- _Task details_:
Which lines of the entries below include "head"? List them all.

[Source records]
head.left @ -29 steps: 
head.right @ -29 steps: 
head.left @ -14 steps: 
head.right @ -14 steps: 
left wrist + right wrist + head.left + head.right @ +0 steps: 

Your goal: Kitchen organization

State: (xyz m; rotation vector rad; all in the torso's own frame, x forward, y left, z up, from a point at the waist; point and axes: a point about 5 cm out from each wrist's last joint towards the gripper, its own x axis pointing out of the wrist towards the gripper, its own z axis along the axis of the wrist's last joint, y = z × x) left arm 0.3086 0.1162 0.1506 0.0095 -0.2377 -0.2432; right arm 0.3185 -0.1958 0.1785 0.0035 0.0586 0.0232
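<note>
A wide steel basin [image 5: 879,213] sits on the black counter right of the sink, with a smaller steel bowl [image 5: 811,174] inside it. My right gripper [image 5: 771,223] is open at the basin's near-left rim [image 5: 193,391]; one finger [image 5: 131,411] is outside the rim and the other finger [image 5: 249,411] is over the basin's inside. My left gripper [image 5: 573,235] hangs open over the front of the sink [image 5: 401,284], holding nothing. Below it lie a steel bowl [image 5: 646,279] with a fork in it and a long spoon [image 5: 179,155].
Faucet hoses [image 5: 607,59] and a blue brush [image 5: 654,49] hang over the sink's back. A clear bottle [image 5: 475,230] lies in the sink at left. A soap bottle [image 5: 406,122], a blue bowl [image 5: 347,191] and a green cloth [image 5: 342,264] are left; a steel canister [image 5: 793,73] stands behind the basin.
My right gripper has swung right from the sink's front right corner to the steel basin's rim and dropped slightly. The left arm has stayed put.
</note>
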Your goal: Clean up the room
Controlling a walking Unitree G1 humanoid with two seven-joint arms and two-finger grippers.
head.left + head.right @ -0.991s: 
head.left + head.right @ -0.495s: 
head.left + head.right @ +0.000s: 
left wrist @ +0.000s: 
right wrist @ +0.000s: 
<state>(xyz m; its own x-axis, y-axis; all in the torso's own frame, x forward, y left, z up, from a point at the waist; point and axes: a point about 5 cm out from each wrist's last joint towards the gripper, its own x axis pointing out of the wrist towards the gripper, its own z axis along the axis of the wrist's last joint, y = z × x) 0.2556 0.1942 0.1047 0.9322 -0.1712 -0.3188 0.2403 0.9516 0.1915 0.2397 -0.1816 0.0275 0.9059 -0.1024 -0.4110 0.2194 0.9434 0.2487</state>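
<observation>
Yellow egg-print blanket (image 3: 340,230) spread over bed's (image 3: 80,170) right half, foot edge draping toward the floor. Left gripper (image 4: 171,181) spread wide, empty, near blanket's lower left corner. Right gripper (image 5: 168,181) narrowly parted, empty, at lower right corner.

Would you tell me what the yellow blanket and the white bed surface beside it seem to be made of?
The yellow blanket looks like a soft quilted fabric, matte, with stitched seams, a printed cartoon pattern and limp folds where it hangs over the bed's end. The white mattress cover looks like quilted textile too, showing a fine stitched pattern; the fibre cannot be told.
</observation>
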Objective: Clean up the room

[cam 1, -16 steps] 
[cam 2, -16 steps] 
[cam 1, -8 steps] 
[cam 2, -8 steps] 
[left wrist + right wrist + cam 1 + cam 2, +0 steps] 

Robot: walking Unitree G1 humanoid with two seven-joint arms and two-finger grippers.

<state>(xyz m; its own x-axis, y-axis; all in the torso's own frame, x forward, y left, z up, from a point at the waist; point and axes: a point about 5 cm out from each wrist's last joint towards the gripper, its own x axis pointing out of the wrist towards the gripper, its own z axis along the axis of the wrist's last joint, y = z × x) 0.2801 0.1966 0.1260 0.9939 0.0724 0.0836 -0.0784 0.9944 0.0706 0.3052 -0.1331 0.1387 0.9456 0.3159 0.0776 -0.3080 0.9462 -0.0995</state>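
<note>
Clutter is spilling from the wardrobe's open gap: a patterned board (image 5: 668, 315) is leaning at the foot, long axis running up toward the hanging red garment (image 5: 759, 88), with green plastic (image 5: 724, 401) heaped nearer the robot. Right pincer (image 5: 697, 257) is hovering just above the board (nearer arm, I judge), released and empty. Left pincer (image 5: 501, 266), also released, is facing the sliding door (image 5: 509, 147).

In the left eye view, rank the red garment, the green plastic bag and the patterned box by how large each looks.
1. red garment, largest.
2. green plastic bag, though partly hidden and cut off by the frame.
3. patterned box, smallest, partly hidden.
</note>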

- _Solution to the problem_:
head.left @ -29 steps: 
head.right @ -29 steps: 
head.left @ -14 steps: 
head.right @ -14 steps: 
left wrist + right wrist + head.left + head.right @ +0 steps: 
head.left + head.right @ -0.991s: 
head.left + head.right @ -0.495s: 
head.left + head.right @ +0.000s: 

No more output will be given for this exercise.